Outro grupo afetado é o de motoristas de carros a diesel, como caminhoneiros e também todo o setor agrícola, já que as máquinas que operam no campo são movidas a diesel. Com isso, esse grupo repassa todo o custo com frete para os produtos, que chegam nas casas e mesas dos brasileiros mais caros a cada mês. “O valor do diesel aumenta rapidamente e isso impacta no preço da alimentação e também no setor energético, já que com a utilização de usinas termelétricas que usam diesel, o valor da conta de luz fica mais alto”, observa.
Para o diretor de comunicação do Sindicato dos Petroleiros do Espírito Santo (Sindipetro-ES), Etory Feller, se a atual política de preços da Petrobras continuar, os preços vão continuar subindo sem controle. “A última discussão da Petrobras, inclusive, foi sobre tentar estancar um pouco os aumentos sucessivos e colocar aumentos mensais, trimestrais ou semestrais.
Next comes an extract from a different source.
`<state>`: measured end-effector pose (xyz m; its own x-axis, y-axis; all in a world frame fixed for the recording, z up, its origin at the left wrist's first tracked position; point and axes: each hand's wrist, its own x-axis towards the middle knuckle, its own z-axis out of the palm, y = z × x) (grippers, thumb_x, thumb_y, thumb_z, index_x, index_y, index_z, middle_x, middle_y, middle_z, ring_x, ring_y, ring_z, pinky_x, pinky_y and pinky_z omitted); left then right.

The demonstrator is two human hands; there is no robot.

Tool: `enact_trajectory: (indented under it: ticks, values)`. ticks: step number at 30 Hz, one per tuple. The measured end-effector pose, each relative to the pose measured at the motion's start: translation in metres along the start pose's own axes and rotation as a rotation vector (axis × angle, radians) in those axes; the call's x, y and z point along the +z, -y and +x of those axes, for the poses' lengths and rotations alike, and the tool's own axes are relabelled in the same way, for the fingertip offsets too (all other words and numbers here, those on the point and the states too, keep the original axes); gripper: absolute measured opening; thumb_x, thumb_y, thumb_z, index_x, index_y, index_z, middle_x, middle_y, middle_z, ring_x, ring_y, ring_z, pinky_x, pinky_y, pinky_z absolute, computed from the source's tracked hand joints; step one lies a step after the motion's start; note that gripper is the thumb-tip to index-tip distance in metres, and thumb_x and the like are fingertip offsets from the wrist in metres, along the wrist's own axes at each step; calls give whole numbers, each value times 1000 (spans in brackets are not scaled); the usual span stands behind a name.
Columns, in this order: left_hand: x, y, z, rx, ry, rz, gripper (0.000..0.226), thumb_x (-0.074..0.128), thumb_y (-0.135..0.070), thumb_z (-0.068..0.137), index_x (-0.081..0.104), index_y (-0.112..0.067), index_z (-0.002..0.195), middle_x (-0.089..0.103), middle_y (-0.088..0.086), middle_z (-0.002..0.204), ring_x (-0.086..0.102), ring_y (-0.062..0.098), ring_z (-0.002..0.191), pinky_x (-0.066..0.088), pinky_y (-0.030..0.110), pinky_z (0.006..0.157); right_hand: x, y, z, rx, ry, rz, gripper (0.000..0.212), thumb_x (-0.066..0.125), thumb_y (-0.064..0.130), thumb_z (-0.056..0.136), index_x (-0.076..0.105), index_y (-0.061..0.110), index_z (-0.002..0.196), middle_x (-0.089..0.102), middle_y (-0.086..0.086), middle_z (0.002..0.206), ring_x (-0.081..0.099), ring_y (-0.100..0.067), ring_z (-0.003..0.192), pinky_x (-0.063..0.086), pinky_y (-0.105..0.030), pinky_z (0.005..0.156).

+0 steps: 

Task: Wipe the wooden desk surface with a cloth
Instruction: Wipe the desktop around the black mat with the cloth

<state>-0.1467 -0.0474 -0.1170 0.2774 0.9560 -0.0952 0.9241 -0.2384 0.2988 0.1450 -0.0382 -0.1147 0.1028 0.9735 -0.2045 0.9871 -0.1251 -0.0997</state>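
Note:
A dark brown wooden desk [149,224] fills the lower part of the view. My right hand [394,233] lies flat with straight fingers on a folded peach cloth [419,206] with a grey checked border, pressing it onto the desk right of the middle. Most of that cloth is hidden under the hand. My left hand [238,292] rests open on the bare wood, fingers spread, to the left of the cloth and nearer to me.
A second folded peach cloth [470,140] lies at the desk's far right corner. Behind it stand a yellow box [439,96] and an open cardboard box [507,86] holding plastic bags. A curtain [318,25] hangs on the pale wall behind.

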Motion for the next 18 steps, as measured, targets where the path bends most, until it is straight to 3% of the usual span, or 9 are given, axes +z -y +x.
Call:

Mas essa não é a ideia da PPI, já que qualquer flutuação que acontecer no mercado ou câmbio vai impactar diretamente a precificação, porque isso é feito por agentes estrangeiros que visam lucro”, avalia.
Uma das defesas da categoria é que o país tenha um parque de refino próprio, que seja capaz de suprir as demandas em derivados do mercado interno. “Precisamos de uma empresa ligada à Petrobras, como era a BR Distribuidora (vendida por R$ 11,4 bilhões em julho), para que tenha um concorrente a mais no mercado, que seja capaz de regular os preços. A Liquigás (vendida em dezembro de 2020, por R$ 4 bilhões), por exemplo, era capaz de controlar o preço do gás de cozinha. Sem essas empresas de caráter nacional o preço cai em uma espiral de aumentos”, diz.
A Política de Preços de Paridade de Importação (PPI) foi instituída pela Petrobras em 2016 e consiste no cálculo do preço dos derivados de petróleo levando em consideração a variação internacional do barril do petróleo, cotação do dólar, custos de transporte e uma margem para evitar prejuízos.
Esse tipo de cálculo é o que tem feito com que a empresa registre altas sucessivas na Bolsa de Valores, mas também é responsável pelos reajustes constantes dos combustíveis e gás de cozinha, afirma o diretor do Sindipetro-ES.
“Ao adotar uma precificação em dólar, mesmo o Brasil sendo uma das maiores reservas mundiais de petróleo e gás, o efeito da PPI é estrondoso sobre o orçamento da população e sobre a inflação. Isso tira da Petrobras regular os preços em território nacional. Até 2015, o preço do gás de cozinha, segundo dados da Agência Nacional de Petróleo (ANP), subia em média R$ 1 por ano. E agora a gente já tem mais de 32% de aumento em menos de um ano”, destaca Etory Feller.
Segundo ele, quando a PPI foi instaurada, em 2016, a justificativa era de que assim evitaria prejuízos à empresa. “A intenção mascarada sempre foi gerar lucros para importadores. A Petrobras nunca precisou de PPI em 60 anos de história e sempre foi a maior empresa do país, mesmo antes do pré-sal”, avalia.
Para o geólogo que liderou a pesquisa do pré-sal, Guilherme Estrella, com a PPI a Petrobras acaba focando em três aspectos: “lucro máximo no menor tempo e com o menor risco”.
“Preços internos do petróleo e gás natural iguais aos mundiais poderiam atrair, mas não atendiam à exigência de lucro máximo por parte dos fundos proprietários da Petrobras. A saída foi adicionar aos preços internos, já igualados aos preços mundiais, os custos da importação”, diz.